En una época en la que las floristerías no existían ni en la imaginación más julioverniana, todo lo que reclamara flores se nutría de los “jardines caseros”: enramar una cruz, hacer una corona, regalar un ramo… En paralela respuesta, hoy día ha surgido toda una industria de la ornamentación doméstica (invernaderos, viveros, agencias de interiorismo…), que suple, al menos parcialmente, las prestaciones de nuestros patios y jardines de antes.
En nuestro entorno, había hasta una sana competencia por formar, con paciencia y primor infinitos, un patio de flores que rivalizara con el de las vecinas, las cuales se solían intercambiar “gajos” para diversificar e incrementar los ejemplares de cada patio o jardín particular.
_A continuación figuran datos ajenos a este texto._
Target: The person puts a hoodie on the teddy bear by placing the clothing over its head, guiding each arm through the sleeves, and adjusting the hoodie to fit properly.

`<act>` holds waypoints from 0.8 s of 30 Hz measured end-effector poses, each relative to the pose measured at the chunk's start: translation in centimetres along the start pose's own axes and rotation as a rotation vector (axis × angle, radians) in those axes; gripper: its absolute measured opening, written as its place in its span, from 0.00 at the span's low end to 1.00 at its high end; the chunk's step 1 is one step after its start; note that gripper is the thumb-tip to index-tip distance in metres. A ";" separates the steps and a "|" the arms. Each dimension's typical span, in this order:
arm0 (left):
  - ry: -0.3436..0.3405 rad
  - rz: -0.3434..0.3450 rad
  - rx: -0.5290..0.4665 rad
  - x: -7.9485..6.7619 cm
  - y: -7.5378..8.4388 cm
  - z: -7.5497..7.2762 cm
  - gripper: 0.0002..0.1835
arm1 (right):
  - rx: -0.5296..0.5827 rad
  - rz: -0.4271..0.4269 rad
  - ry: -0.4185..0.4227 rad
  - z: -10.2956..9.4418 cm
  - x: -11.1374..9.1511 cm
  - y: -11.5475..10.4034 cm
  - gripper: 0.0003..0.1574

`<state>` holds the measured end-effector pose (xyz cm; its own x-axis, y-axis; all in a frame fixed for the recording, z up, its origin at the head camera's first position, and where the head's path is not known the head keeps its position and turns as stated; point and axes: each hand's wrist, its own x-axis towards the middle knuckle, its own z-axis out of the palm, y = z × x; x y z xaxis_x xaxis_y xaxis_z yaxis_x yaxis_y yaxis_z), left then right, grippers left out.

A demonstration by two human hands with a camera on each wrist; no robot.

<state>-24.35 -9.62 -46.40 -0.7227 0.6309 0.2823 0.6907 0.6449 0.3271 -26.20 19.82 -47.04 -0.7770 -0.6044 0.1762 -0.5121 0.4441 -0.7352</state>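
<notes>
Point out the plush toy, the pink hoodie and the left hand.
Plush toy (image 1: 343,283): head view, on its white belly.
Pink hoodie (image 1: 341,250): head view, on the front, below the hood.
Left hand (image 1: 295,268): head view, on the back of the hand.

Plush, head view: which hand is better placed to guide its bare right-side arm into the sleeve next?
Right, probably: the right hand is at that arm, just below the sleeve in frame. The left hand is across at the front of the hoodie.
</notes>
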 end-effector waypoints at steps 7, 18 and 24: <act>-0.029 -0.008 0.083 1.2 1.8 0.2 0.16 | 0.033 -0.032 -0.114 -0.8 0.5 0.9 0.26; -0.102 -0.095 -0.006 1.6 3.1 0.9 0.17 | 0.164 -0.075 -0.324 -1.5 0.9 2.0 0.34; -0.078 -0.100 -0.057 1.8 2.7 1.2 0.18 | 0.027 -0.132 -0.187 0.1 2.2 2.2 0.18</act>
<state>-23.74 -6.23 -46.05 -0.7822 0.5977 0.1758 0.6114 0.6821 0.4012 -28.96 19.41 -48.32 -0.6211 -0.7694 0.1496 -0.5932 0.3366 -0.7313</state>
Para que estos esquejes pegaran o prendieran, había quien tenía mucha “mano”, hecho que se ponderaba en los lavaderos y en otros espacios de convivencia vecinal.
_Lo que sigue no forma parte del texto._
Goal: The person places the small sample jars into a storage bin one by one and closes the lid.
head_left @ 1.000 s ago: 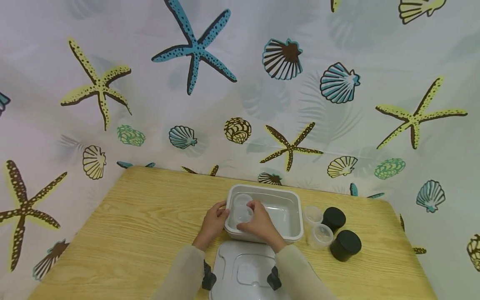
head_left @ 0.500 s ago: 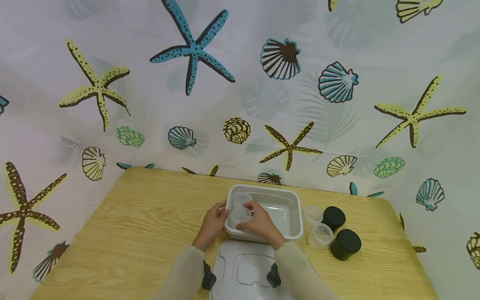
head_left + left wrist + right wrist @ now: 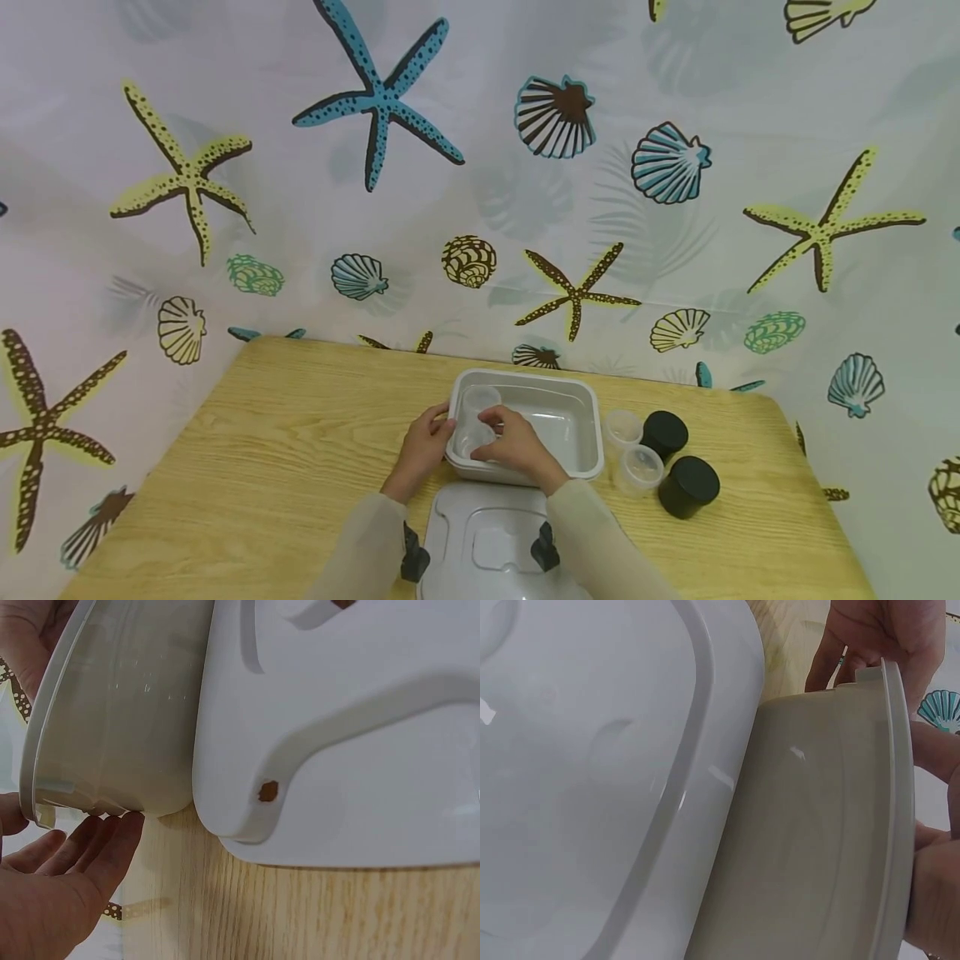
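Note:
A pale grey rectangular plastic tub (image 3: 558,429) stands on the wooden table. My left hand (image 3: 423,446) holds its left side, fingers against the outer wall and thumb at the rim in the left wrist view. Inside the tub, my right hand (image 3: 517,444) grips a small clear plastic cup (image 3: 472,437) near the front left corner, partly hidden by the fingers. Just behind it sits a second clear cup (image 3: 482,397), also at the tub's left end. In the right wrist view the tub's wall (image 3: 802,817) hides what the right fingers hold.
A light grey lid (image 3: 498,533) lies in front of the tub, under both forearms. To the tub's right stand two clear cups (image 3: 640,469) and two black-lidded jars (image 3: 688,487). A shell-patterned curtain (image 3: 480,183) hangs behind the wooden table (image 3: 300,433).
My right hand has brought the clear cup down and slightly toward me into the tub's front left corner, uncovering the cup behind. The left hand stays on the tub's side.

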A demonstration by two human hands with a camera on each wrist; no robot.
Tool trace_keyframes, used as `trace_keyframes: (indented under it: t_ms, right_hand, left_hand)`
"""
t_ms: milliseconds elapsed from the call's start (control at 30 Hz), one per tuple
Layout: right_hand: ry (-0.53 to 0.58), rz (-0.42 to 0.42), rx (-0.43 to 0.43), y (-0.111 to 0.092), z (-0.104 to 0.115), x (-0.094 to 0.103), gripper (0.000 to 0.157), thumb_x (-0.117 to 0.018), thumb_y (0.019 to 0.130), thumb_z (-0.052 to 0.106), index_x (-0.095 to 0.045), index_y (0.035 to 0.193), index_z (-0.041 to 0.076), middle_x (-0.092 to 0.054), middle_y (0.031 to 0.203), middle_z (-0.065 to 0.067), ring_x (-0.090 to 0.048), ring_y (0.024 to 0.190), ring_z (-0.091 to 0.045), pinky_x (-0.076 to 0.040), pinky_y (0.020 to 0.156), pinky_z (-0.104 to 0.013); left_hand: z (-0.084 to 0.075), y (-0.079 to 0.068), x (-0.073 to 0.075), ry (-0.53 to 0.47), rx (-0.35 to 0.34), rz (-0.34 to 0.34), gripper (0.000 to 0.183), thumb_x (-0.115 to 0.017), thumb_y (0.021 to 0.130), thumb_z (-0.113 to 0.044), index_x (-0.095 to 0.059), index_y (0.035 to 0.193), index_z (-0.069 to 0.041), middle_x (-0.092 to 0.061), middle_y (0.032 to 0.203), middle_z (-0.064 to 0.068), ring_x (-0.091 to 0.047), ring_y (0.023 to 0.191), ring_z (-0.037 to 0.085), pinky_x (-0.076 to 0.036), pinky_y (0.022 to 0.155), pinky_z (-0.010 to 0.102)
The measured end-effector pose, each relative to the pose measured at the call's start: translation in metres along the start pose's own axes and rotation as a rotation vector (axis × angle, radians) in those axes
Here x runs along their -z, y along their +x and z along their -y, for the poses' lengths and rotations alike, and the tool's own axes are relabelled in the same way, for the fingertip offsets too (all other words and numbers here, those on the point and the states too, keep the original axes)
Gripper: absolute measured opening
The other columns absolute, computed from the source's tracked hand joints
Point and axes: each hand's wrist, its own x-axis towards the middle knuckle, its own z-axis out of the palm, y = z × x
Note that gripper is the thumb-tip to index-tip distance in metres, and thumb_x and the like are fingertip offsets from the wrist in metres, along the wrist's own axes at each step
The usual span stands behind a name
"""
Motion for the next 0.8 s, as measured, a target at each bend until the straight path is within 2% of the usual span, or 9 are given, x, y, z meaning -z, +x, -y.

Hoy día, la conformación de las nuevas viviendas, muchas de ellas sin patios abiertos, por un lado, y la incorporación casi general de la mujer al mundo del trabajo, por otro, han supuesto que este renglón de nuestra cultura tradicional y popular haya experimentado una regresión muy notable, seguramente irreversible.
Por cierto, la señora que me proporcionó los datos centrales de este “apunte” de hoy es mi madre. Hasta la próxima semana, amigos radioyentes.